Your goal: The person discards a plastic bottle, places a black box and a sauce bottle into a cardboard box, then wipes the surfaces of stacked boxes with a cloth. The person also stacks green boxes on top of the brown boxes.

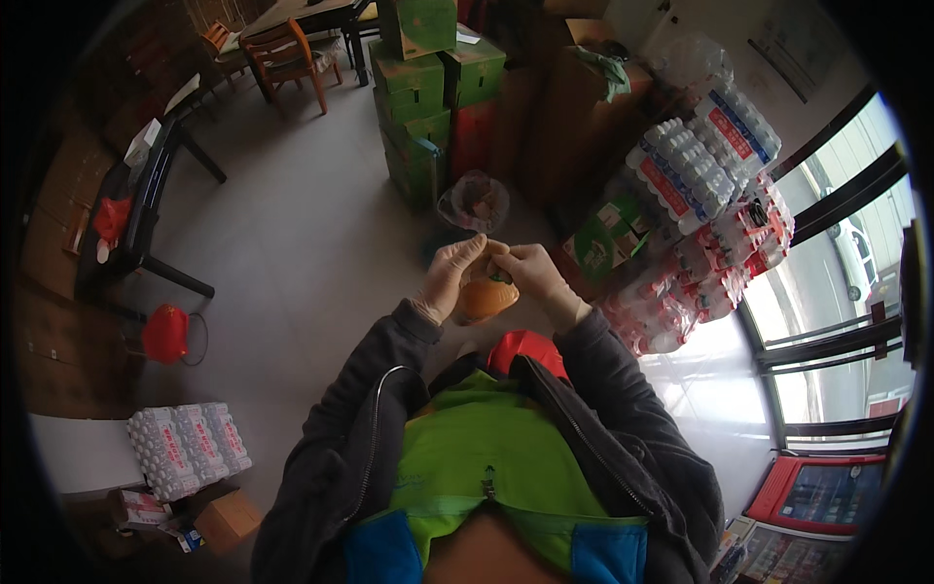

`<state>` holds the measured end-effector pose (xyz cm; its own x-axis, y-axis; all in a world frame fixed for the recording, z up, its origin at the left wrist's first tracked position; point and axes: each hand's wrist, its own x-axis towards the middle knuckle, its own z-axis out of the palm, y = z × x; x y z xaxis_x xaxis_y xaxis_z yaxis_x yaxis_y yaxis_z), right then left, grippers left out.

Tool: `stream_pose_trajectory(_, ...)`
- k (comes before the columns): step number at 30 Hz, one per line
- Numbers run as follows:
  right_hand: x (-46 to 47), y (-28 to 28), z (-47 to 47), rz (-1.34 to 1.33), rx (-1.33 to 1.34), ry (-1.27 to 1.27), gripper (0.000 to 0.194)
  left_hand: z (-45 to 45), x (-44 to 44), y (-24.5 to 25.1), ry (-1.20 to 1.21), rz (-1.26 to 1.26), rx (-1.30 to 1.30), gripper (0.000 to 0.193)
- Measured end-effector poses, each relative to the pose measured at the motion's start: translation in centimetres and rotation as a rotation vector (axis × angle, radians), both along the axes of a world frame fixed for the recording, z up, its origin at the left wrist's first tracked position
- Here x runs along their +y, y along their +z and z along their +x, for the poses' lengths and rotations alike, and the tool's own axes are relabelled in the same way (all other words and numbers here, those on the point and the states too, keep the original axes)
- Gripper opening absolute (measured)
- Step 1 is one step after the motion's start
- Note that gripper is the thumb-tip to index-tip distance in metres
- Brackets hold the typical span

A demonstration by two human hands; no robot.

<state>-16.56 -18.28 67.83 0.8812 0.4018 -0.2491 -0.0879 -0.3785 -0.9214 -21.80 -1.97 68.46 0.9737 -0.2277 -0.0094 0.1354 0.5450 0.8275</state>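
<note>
My left hand (446, 279) and my right hand (538, 277) meet in front of my chest, both in pale thin gloves. Between and just below the fingers hangs a rounded orange item (487, 299), apparently in clear wrapping; a small dark green part shows at its top near my right fingers. Both hands pinch the top of it. What exactly the item is cannot be told. A red rounded thing (527, 352) lies lower, partly behind the open jacket. Beyond my fingertips stands a bin with a clear liner (474, 203) and some waste in it.
Green cartons (412, 87) are stacked ahead. Shrink-wrapped bottle packs (682, 175) pile up at the right by the window. A black table (157, 186) and a red stool (166, 334) stand left, with more bottle packs (191, 449) at lower left. Red-framed fridge (821, 493) at lower right.
</note>
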Motion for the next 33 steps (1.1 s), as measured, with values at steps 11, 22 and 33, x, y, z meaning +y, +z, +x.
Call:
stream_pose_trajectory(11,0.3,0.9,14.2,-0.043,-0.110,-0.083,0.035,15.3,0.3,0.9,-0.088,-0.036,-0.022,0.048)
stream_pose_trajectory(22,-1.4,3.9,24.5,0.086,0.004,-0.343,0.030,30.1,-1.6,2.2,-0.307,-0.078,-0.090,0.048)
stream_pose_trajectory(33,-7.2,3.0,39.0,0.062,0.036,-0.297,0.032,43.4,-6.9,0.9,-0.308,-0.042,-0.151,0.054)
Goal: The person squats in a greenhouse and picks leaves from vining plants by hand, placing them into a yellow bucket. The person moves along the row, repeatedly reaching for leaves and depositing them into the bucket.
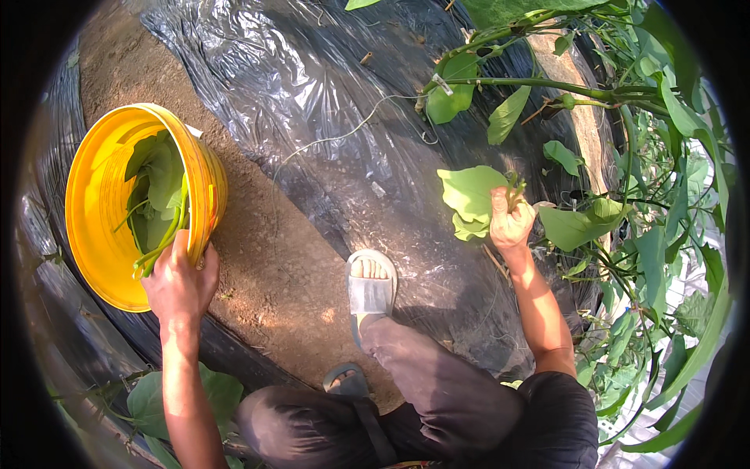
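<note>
At the left, a yellow plastic bucket (88, 217) tilts with its mouth towards me, green leaves (161, 182) with long stems inside it. My left hand (181, 281) grips its lower right rim, thumb outside and fingers at the inner side, against the stems. Whether those fingers also hold the stems is unclear. On the right, my right hand (511, 220) is closed around the short stems of a small bunch of pale green leaves (473, 196), held above black plastic film beside the plants.
Wrinkled black plastic film (328, 117) covers the ground beside a bare soil path (252, 234). Leafy green vines (650, 258) crowd the right side, a thick stem (545, 85) reaching in at the upper right. A thin string (345, 136) crosses the film. Large leaves (220, 396) grow by my left forearm.
</note>
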Action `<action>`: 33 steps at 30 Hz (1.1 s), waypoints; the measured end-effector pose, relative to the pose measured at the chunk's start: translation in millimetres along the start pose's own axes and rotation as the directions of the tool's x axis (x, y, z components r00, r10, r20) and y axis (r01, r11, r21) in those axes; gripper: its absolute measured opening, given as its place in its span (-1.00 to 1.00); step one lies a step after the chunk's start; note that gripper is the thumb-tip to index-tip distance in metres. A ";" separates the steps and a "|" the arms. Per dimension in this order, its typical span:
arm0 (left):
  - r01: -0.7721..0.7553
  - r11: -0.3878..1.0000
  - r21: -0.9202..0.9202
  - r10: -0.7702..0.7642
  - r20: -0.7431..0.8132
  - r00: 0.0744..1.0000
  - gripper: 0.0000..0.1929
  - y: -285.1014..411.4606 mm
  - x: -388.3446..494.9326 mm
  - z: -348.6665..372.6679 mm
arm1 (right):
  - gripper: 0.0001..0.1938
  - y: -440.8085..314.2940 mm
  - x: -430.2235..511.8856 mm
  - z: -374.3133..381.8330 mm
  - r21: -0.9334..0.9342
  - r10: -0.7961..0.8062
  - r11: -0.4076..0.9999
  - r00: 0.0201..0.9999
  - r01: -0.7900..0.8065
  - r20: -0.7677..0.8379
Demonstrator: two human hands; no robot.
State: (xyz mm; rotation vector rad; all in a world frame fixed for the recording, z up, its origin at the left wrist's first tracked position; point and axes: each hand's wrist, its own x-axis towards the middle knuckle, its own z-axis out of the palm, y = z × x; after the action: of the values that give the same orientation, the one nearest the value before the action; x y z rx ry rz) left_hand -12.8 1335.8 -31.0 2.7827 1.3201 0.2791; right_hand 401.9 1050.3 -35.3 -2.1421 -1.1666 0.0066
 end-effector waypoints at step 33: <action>0.045 0.997 -0.068 -0.043 0.030 0.999 -0.71 -3.3 -2.0 3.2 | -0.65 91.5 112.9 -27.0 0.206 0.417 0.893 0.907 -0.400 -0.048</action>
State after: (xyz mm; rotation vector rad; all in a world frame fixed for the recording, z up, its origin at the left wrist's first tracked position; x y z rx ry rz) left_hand -16.0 1336.4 -34.9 2.6883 1.3370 0.2765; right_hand 545.3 1085.9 -32.3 -2.1496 -0.6159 0.2009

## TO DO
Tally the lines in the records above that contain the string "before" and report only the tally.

## ANSWER SECTION
2